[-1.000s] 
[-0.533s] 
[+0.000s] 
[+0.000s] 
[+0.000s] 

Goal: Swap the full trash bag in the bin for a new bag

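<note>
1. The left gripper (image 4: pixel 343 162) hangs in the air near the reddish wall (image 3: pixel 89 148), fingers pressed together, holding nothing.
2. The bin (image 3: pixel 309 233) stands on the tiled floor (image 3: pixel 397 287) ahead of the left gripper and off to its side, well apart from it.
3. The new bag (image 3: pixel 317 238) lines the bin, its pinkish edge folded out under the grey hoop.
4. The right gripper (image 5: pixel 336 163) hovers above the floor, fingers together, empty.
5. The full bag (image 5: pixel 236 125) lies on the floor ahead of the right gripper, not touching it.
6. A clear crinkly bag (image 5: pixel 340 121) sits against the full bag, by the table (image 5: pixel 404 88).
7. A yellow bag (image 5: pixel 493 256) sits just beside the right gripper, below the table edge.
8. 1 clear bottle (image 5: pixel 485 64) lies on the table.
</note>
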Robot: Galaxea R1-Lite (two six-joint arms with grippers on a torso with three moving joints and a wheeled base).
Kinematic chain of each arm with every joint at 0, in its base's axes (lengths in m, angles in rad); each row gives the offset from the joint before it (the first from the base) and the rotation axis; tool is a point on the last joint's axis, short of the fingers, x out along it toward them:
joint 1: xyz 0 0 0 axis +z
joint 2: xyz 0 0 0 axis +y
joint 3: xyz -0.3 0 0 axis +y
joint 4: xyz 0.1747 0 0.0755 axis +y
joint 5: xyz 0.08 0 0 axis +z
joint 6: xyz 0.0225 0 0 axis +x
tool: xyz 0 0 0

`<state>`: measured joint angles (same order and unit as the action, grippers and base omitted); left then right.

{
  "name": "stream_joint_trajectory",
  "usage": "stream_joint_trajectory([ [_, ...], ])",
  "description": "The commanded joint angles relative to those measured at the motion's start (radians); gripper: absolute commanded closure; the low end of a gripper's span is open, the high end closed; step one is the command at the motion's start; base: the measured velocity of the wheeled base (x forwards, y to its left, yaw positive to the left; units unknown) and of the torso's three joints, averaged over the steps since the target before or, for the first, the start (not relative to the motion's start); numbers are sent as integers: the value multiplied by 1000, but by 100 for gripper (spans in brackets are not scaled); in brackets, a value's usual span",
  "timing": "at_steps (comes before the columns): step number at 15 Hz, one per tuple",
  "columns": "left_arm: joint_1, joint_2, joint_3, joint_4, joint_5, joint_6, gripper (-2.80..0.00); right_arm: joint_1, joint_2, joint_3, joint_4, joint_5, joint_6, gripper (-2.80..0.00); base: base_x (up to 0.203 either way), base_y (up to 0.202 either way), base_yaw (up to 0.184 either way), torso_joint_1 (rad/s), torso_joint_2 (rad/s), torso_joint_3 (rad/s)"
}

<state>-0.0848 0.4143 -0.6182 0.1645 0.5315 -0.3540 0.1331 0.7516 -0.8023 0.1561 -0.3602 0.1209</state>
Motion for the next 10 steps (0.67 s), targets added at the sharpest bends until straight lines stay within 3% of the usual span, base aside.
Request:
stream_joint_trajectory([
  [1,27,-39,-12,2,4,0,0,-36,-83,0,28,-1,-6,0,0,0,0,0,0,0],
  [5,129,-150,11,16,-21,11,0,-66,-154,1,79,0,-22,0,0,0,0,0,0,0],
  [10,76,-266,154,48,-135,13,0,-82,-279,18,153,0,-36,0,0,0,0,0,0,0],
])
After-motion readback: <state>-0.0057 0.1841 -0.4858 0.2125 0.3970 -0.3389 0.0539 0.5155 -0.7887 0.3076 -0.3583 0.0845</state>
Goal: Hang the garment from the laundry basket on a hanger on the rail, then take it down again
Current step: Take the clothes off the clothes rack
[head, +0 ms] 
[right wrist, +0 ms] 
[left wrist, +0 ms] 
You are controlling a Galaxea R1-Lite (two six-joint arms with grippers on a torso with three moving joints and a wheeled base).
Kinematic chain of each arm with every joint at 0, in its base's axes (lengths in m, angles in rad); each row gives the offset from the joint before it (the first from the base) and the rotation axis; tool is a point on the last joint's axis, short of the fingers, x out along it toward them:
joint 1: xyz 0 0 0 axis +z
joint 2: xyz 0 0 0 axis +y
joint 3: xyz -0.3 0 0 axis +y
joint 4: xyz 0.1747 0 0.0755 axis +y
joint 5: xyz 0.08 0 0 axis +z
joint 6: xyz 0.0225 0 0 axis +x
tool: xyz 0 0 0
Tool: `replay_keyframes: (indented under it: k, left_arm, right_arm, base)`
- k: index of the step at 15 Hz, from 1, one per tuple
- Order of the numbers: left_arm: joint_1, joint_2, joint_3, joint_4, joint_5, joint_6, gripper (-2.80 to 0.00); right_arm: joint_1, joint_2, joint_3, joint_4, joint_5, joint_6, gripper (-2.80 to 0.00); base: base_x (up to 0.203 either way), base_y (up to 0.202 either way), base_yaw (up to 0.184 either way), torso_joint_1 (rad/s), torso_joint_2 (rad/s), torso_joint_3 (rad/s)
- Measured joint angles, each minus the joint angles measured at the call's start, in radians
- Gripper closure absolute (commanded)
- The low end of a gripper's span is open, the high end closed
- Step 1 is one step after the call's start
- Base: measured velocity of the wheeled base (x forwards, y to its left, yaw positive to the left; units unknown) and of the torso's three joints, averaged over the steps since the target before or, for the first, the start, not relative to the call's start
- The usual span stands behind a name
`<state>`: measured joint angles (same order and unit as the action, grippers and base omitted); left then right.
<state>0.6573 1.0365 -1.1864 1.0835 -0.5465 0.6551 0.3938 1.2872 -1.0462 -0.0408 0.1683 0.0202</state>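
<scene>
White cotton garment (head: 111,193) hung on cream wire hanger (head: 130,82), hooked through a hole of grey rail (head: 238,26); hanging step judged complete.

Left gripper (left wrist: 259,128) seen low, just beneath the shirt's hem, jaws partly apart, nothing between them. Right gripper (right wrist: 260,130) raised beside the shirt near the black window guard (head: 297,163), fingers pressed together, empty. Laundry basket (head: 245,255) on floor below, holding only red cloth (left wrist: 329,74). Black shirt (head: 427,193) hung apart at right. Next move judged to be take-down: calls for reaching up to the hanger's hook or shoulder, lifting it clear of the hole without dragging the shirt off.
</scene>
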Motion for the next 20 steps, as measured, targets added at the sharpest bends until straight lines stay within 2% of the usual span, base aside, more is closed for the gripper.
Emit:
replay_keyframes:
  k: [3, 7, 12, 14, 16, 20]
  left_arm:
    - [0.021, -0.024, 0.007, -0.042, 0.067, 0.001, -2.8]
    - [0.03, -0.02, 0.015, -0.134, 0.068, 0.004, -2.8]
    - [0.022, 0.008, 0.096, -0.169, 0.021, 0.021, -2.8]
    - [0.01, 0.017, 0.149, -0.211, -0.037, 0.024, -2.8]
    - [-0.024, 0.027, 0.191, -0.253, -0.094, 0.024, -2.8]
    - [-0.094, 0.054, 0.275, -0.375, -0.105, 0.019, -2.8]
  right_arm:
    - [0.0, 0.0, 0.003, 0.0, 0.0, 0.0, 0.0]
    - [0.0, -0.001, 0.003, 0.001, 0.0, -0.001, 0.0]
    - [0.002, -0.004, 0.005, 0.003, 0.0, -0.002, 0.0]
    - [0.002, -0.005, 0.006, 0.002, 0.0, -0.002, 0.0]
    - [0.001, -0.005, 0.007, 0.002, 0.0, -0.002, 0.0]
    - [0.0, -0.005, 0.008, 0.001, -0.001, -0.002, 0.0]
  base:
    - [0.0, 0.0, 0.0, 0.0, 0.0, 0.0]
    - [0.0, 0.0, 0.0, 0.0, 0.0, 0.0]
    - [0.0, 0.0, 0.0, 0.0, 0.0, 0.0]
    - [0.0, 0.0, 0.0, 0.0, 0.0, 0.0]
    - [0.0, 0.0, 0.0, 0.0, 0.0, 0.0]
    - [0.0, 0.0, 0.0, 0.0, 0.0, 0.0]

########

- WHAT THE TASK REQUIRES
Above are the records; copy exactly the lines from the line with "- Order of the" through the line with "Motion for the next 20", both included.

- RESULT OF THE TASK
- Order of the numbers: left_arm: joint_1, joint_2, joint_3, joint_4, joint_5, joint_6, gripper (-2.80 to 0.00); right_arm: joint_1, joint_2, joint_3, joint_4, joint_5, joint_6, gripper (-2.80 to 0.00); base: base_x (up to 0.203 either way), base_y (up to 0.202 either way), base_yaw (up to 0.184 either way), torso_joint_1 (rad/s), torso_joint_2 (rad/s), torso_joint_3 (rad/s)
- Measured joint angles, each minus the joint angles measured at the call's start, in radians
- Gripper closure absolute (commanded)
- The low end of a gripper's span is open, the high end closed
- Step 1 is one step after the call's start
- Base: measured velocity of the wheeled base (x forwards, y to its left, yaw positive to the left; units unknown) and of the torso's three joints, averaged over the steps since the target before or, for the first, the start, not relative to the call's start
- The usual span stands behind a name
`<state>`: measured joint angles (same order and unit as the action, grippers and base omitted); left then right.
<state>0.6573 1.0365 -1.1864 1.0835 -0.5465 0.6551 0.3938 1.2872 -1.0462 -0.0408 0.1683 0.0202</state>
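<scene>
White cotton garment (head: 111,193) hung on cream wire hanger (head: 130,82), hooked through a hole of grey rail (head: 238,26); hanging step judged complete.

Left gripper (left wrist: 259,128) seen low, just beneath the shirt's hem, jaws partly apart, nothing between them. Right gripper (right wrist: 260,130) raised beside the shirt near the black window guard (head: 297,163), fingers pressed together, empty. Laundry basket (head: 245,255) on floor below, holding only red cloth (left wrist: 329,74). Black shirt (head: 427,193) hung apart at right. Next move judged to be take-down: calls for reaching up to the hanger's hook or shoulder, lifting it clear of the hole without dragging the shirt off.
</scene>
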Motion for the next 20 steps, as measured, targets added at the sharpest bends until straight lines stay within 2% of the usual span, base aside, more is closed for the gripper.

The exercise is done, and nothing more is needed.